Thingish Things

Ryan Trusts America

Written By: William F. B. O'Reilly - Apr• 03•11

U.S. Rep. Paul Ryan (R-Wisconsin)

The conversation has begun.

U.S. Rep. Paul Ryan (R-Wisconsin), chairman of the House Budget Committee, just started it.

His proposal to trim more than $4 trillion in federal spending over the next decade is exactly what we need to be talking about. Agree with it; disagree with it; praise it; attack it, or parse it. But talk about it, because the future of the country depends on it. All the other banter in Washington is shadow boxing.

There has been a lot of buzz about 41-year-old Ryan.
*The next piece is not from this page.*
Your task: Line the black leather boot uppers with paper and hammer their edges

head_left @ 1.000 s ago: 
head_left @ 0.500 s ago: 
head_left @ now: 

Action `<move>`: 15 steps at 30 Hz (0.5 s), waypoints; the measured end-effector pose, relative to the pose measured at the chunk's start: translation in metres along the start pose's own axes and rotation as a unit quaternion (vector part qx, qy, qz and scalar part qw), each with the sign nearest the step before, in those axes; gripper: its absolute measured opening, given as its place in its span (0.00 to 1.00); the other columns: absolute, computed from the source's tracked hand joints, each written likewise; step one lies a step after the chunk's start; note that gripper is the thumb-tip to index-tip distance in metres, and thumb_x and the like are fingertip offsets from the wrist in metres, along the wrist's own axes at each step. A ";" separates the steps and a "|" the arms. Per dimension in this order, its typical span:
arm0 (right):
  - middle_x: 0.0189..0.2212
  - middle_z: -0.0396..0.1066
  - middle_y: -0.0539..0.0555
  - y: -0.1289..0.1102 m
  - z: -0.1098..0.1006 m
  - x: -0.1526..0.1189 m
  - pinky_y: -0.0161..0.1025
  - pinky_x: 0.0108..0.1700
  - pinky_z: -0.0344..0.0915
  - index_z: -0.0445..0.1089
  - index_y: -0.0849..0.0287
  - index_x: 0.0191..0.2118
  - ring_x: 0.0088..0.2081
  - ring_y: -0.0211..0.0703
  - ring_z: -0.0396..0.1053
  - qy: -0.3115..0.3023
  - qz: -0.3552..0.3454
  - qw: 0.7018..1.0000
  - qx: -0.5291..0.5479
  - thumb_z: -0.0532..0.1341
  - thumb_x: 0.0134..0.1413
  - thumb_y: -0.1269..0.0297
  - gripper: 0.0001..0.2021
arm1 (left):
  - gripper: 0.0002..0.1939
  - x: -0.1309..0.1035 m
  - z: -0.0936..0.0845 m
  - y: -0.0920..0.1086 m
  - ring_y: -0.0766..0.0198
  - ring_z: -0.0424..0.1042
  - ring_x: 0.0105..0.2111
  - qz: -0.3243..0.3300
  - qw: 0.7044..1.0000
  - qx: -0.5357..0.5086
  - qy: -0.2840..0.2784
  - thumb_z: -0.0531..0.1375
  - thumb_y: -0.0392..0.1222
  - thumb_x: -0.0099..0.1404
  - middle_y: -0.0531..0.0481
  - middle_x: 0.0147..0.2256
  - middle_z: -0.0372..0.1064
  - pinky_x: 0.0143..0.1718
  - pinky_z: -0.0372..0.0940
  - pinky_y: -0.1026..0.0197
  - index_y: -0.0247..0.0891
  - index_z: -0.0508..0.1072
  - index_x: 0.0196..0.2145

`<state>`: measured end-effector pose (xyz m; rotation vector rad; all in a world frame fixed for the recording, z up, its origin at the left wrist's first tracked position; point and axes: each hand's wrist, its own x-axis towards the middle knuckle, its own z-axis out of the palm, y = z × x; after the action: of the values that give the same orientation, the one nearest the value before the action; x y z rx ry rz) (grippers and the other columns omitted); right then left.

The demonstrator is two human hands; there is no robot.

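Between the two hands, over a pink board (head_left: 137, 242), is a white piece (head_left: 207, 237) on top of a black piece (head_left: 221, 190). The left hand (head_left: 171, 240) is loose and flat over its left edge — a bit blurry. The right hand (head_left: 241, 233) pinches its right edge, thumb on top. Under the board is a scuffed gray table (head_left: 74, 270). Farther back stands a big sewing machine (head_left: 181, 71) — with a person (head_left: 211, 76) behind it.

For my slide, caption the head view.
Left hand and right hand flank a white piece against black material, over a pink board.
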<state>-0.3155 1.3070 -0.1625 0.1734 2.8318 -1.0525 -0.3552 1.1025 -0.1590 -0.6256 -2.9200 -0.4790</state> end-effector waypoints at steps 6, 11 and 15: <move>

It’s not that he’s just a true fiscal conservative; it’s that he’s honest and unafraid. It’s what makes him stand out among others in the nation’s capitol. Ryan has guts, and this proposal proves it. It also proves that he trusts the American people.

Ryan is handing a loaded gun to the Democrats with four trillion extra rounds of ammunition.  He’s giving them everything they need to destroy the Republican Congress. Every sacred ox is gored; third rails are firmly in hand.  Millions of voters will see favorite programs diminished as a result of this plan.  In short, this Republican is placing his and his Party’s jugular on the chopping block and asking Americans to “check the math” before swinging.  Great stuff.

Ryan is betting everything that the American public will rise above selfish politics for the greater national good. He’s betting that they get it.

If he’s right, the prospects for America’s future will brighten immeasurably.  If he’s wrong, Americans will have lost their heads a moment before Ryan’s hits the floor.

Let the great debate begin.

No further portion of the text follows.